* **EXERCISE DETAILS**: All lines below must be repeated exactly, with the pictures omitted.

* **COLLECTED MATERIAL**:
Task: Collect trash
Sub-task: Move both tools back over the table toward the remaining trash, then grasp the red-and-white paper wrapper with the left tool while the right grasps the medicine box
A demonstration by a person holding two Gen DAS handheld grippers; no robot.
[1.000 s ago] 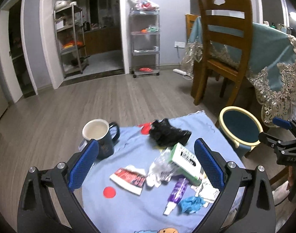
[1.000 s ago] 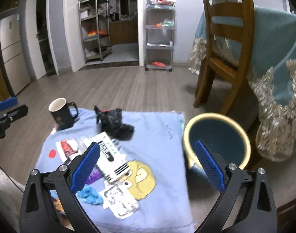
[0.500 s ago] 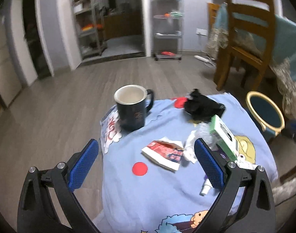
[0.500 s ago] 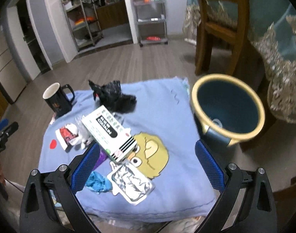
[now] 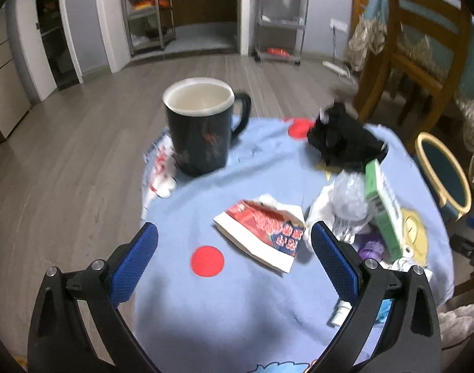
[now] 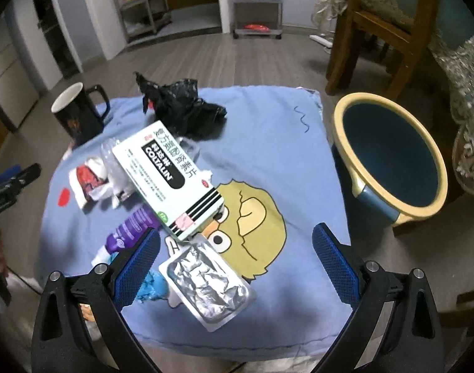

* **SOLUTION TO THIS TASK**:
Task: Collect trash
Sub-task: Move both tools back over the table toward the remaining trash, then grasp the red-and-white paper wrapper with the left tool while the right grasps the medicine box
A demonstration by a person holding two Gen DAS handheld grippers; no robot.
[1.000 s ago] 
[1.000 s ago] 
[0.500 s ago] 
[0.500 s ago] 
[now] 
[now] 

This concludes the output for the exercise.